◆ Task to carry out
Copy out each line of the data that holds the word "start".

◆ Data segment
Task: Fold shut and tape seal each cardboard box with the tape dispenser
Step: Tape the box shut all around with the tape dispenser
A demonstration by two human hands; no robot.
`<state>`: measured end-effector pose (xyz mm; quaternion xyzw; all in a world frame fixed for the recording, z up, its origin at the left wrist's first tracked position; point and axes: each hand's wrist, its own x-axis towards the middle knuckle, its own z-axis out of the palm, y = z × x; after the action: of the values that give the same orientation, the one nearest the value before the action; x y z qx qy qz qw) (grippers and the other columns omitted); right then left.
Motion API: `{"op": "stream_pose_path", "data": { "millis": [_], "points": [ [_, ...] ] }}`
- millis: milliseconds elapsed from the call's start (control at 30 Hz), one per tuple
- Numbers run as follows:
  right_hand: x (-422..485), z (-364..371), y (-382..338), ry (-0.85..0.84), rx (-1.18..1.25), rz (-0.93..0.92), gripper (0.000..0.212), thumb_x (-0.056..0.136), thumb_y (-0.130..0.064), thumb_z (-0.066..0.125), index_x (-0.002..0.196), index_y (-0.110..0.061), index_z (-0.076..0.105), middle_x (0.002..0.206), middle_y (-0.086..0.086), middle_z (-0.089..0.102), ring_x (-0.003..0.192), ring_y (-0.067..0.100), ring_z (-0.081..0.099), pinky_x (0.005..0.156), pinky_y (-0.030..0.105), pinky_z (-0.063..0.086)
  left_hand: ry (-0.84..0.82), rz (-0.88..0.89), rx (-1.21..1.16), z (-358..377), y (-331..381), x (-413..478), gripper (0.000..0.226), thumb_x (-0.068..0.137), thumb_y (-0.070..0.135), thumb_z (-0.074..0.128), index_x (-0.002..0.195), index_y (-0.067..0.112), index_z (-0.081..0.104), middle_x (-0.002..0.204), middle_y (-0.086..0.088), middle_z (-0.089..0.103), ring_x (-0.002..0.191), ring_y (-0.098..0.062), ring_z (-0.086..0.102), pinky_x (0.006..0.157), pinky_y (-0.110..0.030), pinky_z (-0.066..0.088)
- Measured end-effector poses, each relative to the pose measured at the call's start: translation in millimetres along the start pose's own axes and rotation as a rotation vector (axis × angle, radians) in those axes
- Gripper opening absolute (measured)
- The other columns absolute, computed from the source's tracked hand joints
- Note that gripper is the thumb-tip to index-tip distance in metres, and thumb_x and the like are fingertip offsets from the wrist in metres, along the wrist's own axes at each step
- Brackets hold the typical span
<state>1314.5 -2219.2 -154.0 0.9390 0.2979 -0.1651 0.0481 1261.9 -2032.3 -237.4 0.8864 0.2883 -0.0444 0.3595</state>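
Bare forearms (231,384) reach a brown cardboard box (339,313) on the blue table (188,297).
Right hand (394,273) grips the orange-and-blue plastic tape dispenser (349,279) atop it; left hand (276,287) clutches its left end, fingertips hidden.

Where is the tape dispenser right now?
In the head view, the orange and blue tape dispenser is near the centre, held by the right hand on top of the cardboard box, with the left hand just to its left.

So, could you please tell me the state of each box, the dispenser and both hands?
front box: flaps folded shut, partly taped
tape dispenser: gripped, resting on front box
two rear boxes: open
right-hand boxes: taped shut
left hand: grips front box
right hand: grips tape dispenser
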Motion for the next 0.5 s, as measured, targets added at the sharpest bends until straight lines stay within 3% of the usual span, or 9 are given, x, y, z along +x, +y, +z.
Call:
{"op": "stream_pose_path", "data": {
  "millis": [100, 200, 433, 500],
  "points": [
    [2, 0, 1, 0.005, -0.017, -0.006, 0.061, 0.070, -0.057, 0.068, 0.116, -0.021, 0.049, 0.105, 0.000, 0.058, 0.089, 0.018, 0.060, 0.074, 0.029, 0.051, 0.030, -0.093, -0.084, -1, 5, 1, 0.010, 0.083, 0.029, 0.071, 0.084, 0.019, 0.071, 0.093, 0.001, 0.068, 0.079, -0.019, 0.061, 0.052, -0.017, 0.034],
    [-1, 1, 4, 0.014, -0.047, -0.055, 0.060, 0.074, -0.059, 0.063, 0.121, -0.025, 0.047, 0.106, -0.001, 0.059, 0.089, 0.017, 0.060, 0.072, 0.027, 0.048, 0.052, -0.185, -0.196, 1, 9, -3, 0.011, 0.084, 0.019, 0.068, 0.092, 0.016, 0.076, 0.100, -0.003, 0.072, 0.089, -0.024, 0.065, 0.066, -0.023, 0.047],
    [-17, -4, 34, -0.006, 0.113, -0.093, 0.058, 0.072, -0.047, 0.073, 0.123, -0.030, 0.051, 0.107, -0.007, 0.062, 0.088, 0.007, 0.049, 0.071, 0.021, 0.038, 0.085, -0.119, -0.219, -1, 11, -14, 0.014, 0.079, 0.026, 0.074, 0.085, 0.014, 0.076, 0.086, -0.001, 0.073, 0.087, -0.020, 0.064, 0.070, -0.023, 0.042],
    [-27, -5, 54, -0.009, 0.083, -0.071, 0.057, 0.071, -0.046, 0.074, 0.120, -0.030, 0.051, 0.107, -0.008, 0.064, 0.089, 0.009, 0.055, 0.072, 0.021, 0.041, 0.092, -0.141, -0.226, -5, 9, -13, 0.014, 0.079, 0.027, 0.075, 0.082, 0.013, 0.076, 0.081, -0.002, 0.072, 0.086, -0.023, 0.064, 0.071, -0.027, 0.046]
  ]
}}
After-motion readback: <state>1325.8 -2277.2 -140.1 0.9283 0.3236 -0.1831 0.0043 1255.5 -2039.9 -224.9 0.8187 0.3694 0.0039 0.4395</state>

◆ Task result
- millis: milliseconds elapsed from the call's start (control at 30 Hz), one per tuple
- Measured end-effector poses, each relative to the pose measured at the call's start: translation in millimetres along the start pose's own axes and rotation as a rotation vector (axis × angle, radians) in those axes

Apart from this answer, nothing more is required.